What is required: Every line of the data below is to be duplicated exactly, pictures excepted.

::::::::::

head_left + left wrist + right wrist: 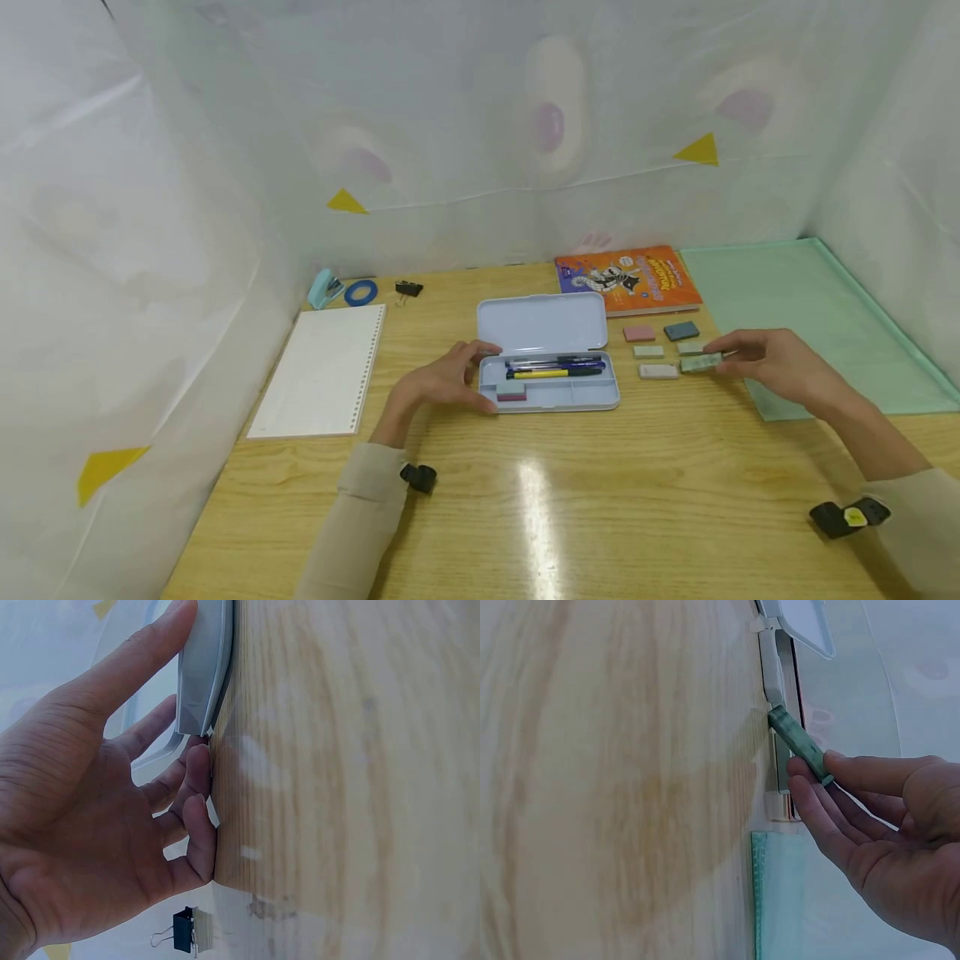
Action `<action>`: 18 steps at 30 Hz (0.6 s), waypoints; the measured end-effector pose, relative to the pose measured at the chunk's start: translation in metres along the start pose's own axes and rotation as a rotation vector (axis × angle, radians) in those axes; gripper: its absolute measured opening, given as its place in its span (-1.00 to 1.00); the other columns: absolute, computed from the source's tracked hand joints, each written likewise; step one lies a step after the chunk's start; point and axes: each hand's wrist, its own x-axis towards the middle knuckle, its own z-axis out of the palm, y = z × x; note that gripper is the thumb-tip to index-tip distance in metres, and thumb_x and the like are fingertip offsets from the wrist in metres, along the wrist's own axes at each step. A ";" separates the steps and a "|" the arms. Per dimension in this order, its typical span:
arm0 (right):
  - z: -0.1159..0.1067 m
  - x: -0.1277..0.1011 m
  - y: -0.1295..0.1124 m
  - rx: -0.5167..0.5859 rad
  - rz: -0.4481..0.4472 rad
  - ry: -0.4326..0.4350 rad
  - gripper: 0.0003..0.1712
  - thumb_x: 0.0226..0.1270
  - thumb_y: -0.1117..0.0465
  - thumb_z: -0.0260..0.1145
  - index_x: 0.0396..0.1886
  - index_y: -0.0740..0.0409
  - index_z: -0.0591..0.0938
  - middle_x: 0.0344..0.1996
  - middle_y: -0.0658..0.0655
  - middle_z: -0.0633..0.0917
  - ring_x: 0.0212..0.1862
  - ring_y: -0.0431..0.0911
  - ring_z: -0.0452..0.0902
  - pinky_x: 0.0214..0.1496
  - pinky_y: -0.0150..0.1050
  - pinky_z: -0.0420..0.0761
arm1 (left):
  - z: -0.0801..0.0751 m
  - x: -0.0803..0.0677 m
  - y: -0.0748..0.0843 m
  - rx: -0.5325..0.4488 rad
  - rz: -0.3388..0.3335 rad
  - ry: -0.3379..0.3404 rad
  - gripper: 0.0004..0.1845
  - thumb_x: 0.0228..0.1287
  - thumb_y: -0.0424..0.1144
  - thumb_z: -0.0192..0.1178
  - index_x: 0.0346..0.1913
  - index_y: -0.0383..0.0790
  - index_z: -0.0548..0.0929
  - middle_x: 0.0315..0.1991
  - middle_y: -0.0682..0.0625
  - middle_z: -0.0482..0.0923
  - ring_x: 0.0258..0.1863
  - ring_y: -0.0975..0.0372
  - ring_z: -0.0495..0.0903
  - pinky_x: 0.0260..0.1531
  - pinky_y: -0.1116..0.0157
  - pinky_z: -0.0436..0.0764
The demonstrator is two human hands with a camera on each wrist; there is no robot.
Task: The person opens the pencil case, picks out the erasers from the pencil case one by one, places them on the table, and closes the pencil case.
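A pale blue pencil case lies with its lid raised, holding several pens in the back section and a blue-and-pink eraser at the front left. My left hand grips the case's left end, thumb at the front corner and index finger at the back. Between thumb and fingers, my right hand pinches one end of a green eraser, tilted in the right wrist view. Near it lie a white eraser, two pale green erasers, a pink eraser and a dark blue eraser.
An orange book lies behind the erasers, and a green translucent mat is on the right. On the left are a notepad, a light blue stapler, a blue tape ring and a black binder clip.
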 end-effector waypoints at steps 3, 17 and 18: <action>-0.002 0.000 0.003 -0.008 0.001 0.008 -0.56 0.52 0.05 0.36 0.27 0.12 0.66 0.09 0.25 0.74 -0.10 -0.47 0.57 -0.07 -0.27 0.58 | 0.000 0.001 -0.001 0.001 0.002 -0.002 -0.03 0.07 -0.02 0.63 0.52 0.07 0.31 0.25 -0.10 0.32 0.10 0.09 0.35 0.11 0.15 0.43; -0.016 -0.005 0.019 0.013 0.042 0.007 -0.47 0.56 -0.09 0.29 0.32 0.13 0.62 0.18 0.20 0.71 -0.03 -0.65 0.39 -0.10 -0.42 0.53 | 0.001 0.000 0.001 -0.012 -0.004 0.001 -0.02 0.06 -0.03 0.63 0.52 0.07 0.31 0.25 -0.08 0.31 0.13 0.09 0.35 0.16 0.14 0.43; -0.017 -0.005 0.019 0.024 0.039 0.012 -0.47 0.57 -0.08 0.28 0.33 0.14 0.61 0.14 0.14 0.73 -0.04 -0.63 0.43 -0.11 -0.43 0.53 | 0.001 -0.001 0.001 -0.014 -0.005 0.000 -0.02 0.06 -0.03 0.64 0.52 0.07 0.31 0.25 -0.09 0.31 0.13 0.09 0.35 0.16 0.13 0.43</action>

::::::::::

Solution for this task:
head_left + left wrist + right wrist: 
Action `<action>`: 18 steps at 30 Hz (0.6 s), waypoints; the measured end-effector pose, relative to the pose measured at the chunk's start: translation in metres along the start pose's own axes and rotation as a rotation vector (axis × angle, radians) in those axes; gripper: its absolute measured opening, given as its place in its span (-1.00 to 1.00); the other columns: absolute, computed from the source's tracked hand joints, each written likewise; step one lies a step after the chunk's start; point and axes: each hand's wrist, its own x-axis towards the middle knuckle, its own z-axis out of the palm, y = z × x; note that gripper is the thumb-tip to index-tip distance in metres, and thumb_x and the like are fingertip offsets from the wrist in metres, along the wrist's own axes at each step. A ";" separates the steps and a "|" the arms. Per dimension in this order, its typical span:
arm0 (right):
  - z: -0.1159..0.1067 m
  - x: -0.1277..0.1011 m
  - y: -0.1295..0.1124 m
  - rx: -0.5167..0.5859 rad
  - rz: -0.4481..0.4472 rad
  - ry: -0.4326..0.4350 rad
  - gripper: 0.0003..0.1712
  - thumb_x: 0.0226..0.1270
  - thumb_y: -0.1117..0.0465
  - thumb_z: -0.0260..0.1145
  - index_x: 0.0396..0.1886
  - index_y: -0.0740..0.0409
  - index_z: -0.0591..0.0938
  - middle_x: 0.0344..0.1996
  - middle_y: -0.0658..0.0655
  - middle_z: -0.0633..0.0917
  - ring_x: 0.0212..0.1862
  - ring_y: -0.0431..0.0911
  - ring_z: -0.0452..0.0902
  - pinky_x: 0.0214..0.1496
  - pinky_y: -0.0150..0.1050
  - pinky_z: -0.0420..0.0761
arm1 (left):
  - z: -0.0801..0.0751 m
  - x: -0.0803..0.0677 m
  - y: -0.0748..0.0843 m
  - rx: -0.5325..0.4488 rad
  - rz: -0.3388..0.3335 rad
  - ry: -0.3379..0.3404 rad
  - gripper: 0.0004..0.1845
  - thumb_x: 0.0228..0.1287
  - thumb_y: -0.0424..0.1144
  - thumb_z: -0.0192..0.1178
  - index_x: 0.0346..0.1913
  - index_y: -0.0383..0.0790
  - index_z: -0.0548..0.0929
  - middle_x: 0.0315..0.1991
  - middle_y: -0.0682..0.0625
  - middle_z: -0.0482..0.0923
  - ring_x: 0.0258..0.1863
  - ring_y: -0.0975..0.0372
  - ring_z: -0.0495..0.0903
  - pinky_x: 0.0260..0.1531
  - pinky_y: -0.1116..0.0157
  - pinky_z: -0.0436..0.0764
The demonstrator is two human hands with a camera on each wrist; there is no robot.
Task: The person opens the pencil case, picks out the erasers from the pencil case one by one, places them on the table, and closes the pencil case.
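A pale blue pencil case lies with its lid raised, holding several pens in the back section and a blue-and-pink eraser at the front left. My left hand grips the case's left end, thumb at the front corner and index finger at the back. Between thumb and fingers, my right hand pinches one end of a green eraser, tilted in the right wrist view. Near it lie a white eraser, two pale green erasers, a pink eraser and a dark blue eraser.
An orange book lies behind the erasers, and a green translucent mat is on the right. On the left are a notepad, a light blue stapler, a blue tape ring and a black binder clip.
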 end-effector waypoints at steps 3, 17 and 18: <action>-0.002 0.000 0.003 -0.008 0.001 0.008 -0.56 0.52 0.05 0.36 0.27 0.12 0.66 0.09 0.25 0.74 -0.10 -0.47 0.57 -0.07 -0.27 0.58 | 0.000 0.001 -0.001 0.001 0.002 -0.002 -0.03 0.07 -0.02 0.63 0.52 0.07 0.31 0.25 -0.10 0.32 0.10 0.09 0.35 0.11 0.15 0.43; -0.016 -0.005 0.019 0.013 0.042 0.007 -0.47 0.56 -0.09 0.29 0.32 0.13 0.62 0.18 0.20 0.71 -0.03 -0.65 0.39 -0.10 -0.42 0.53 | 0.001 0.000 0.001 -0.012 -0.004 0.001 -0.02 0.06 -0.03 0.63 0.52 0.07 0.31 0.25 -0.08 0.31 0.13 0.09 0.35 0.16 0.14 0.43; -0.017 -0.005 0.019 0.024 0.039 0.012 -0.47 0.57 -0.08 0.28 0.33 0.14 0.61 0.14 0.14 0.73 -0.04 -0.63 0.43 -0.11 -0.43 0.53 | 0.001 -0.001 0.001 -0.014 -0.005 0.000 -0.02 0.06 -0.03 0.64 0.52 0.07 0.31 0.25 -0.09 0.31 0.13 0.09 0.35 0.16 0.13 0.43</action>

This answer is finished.